Wednesday, March 20, 2013
Many ways to influence policy
Last weekend, however, I was reminded that we don't always need to create formal programs for young people to have an influence on policy. Scott Simon, the host of NPR's Weekend Edition Saturday, offered a commentary about the growing support for gay marriage among politicians. Republican Senator Rob Portman of Ohio, who co-sponsored a law to prevent same-sex marriage in 1998 when he was in the House of Representatives, now supports it because his son is gay. President Obama has said that his position on same-sex marriage is "evolving" because his daughters have friends with same-sex parents.
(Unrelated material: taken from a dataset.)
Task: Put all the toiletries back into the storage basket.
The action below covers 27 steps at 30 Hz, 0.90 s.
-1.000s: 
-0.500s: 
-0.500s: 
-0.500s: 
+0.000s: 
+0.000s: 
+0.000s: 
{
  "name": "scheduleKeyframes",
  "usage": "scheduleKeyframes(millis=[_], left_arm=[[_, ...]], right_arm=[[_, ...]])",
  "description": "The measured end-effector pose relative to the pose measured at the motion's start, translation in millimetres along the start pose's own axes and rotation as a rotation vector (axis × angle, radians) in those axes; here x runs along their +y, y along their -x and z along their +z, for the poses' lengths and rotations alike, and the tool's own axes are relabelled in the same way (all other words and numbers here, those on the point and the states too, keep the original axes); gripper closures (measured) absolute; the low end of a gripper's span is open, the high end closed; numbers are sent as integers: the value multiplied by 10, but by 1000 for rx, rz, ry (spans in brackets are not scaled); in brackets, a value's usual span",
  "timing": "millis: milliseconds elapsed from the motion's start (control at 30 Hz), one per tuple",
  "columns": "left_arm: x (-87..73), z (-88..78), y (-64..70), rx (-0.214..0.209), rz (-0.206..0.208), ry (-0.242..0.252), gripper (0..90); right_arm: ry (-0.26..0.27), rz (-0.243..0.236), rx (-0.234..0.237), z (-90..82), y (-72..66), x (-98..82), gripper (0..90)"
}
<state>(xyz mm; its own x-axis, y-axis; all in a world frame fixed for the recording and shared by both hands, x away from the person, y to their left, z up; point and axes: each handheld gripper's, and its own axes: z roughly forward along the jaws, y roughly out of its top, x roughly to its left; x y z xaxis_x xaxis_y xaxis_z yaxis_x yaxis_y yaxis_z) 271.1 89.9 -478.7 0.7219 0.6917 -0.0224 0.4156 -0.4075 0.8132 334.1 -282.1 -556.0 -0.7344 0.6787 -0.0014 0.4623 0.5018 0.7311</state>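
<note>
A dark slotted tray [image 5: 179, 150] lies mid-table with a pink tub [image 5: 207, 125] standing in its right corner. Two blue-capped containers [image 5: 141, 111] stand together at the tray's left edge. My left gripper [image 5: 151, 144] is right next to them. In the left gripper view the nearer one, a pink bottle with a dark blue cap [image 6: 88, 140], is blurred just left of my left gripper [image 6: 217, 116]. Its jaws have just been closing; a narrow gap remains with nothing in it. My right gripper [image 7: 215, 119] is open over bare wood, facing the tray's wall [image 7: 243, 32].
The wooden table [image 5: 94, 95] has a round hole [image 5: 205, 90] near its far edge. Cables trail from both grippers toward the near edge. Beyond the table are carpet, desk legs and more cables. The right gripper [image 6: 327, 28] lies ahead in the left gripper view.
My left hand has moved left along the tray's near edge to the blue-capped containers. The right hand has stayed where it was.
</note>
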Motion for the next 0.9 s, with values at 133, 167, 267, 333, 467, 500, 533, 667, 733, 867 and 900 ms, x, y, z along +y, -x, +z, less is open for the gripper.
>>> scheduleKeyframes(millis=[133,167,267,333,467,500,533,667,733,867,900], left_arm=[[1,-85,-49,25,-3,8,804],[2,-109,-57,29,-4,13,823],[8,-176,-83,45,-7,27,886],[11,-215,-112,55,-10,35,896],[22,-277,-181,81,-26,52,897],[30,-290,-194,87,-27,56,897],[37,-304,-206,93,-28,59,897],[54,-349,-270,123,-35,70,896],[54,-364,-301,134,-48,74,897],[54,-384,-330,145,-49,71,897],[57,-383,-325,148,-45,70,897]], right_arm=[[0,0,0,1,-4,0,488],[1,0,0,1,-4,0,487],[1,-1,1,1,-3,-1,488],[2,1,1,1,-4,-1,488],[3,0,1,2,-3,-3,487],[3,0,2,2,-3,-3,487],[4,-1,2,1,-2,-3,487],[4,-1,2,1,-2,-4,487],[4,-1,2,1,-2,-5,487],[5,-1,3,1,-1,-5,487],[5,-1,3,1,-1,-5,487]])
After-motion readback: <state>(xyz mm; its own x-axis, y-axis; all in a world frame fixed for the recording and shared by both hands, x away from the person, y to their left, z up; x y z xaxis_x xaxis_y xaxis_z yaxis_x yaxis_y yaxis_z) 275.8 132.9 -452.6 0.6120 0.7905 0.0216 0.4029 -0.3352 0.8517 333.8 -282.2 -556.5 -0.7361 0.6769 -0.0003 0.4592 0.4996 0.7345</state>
In 2009 Dick Cheney came out in support of same-sex marriage because his daughter Mary has been in a committed same-sex relationship for many years.
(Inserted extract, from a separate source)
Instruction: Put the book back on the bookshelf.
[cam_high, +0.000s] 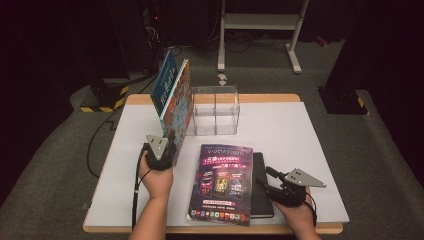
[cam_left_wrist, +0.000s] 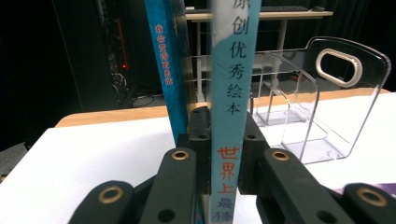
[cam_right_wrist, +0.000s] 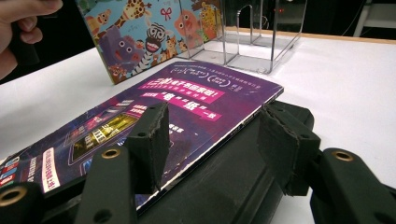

While the Defense of Marriage Act (DoMA), which defines marriage as a union between a man and a woman, is still on the books, Portman's change of heart brings us one step closer to a change in that policy. It also shows us that even without formal structures such as youth advisory councils, young people can and do influence adults who are close to them in important ways. Personal relationships are powerful.
One way we can help young people develop confidence in their own ability to influence powerful people is to remind them of their influence among the decision-makers they already know--their parents--and encourage them to pay attention to what works and what doesn't work when they are attempting to exert that influence.
By reminding young people that they have power, we help them learn to use it effectively. We also remind ourselves to listen.